Ni siquiera había querido decir eso. Pero los ojos de Alan, que por lo general eran tan deferentes, en esos momentos eran persuasivos. Kerra sabía que aquello nacía del poder, del conocimiento, de la falta de miedo, y de dónde provenía aquello fue lo que provocó que Kerra le diera la espalda. Iba a cocinar, decidió. Al fin y al cabo, todos tendrían que comer algo.

– De acuerdo -dijo Alan-. Pues hablaré yo.

– Tengo que cocinar, tenemos que comer algo. Si estamos débiles, todo irá a peor. Va a haber que hacer muchas cosas los próximos días. Preparativos, llamadas. Alguien tiene que telefonear a mis abuelos. Santo era su preferido. Yo soy la mayor de los nietos (somos veintisiete…, ¿no te parece obsceno, con la superpoblación y todo eso?), pero Santo era su preferido. Pasábamos temporadas con ellos, a veces un mes; una vez nueve semanas. Hay que decírselo y mi padre no lo hará. No se hablan él y mi abuelo, salvo que no les quede más remedio.

Cogió un libro de cocina. Tenía varios, todos en un atril en la encimera, resultado de las clases de cocina que había tomado. Algún Kerne tenía que aprender a planificar comidas nutritivas, económicas y sabrosas para los grandes grupos que reservarían en Adventures Unlimited. Contratarían a un cocinero, naturalmente, pero ahorrarían dinero si las comidas las planificaba alguien que no fuera un chef profesional. Kerra se había presentado voluntaria para el trabajo. No estaba interesada en nada que tuviera que ver con la cocina, pero sabía que no podían confiárselo a Santo y dejarlo en manos de Dellen habría sido una ridiculez. El primero era un cocinero pasable a pequeña escala, pero se distraía con facilidad por todo, desde una música en la radio hasta un alcatraz que pasara volando en dirección a Sawsneck Down. En cuanto a la segunda, todo lo que estuviera relacionado con Dellen podía cambiar en un segundo, incluida su disposición a participar en los asuntos familiares.

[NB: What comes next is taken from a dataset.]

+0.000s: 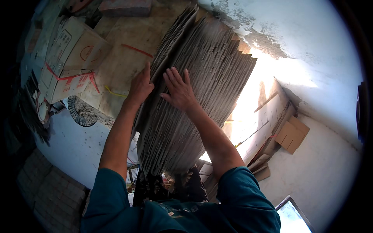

Kerra abrió el libro que había elegido al azar. Comenzó a pasar páginas para encontrar algo complicado, algo que requiriera toda su atención. La lista de ingredientes debía ser impresionante, y si había algo que no tuvieran en la cocina, mandaría a Alan a comprarlo al supermercado Blue Star. Si se negaba, iría ella. En cualquier caso estaría ocupada, que era como quería estar.

– Kerra -dijo Alan.

Ella no le hizo caso. Se decidió por jambalaya con arroz sucio y judías verdes, junto con pudín de pan. Tardaría horas y le parecía bien. Pollo, salchichas, gambas, pimientos verdes, caldo de almejas… La lista seguía y seguía. Haría lo suficiente para una semana, decidió. Le vendría bien la práctica y todos podrían probarlo y recalentarlo en el microondas cuando quisieran. ¿Verdad que los microondas eran maravillosos? ¿Verdad que habían simplificado la vida? Dios mío, ¿verdad que tener un aparato como un microondas donde poder meter también a la gente sería la respuesta a las plegarias de cualquier chica? No para calentarla, sino para convertirla en algo distinto a lo que era. ¿A quién habría metido ella primero?, se preguntó. ¿A su madre? ¿A su padre? ¿A Santo? ¿A Alan? A Santo, por supuesto. Siempre a Santo. «Adentro, hermano. Deja que programe el temporizador y gire la rueda y espere a que emerja alguien nuevo.»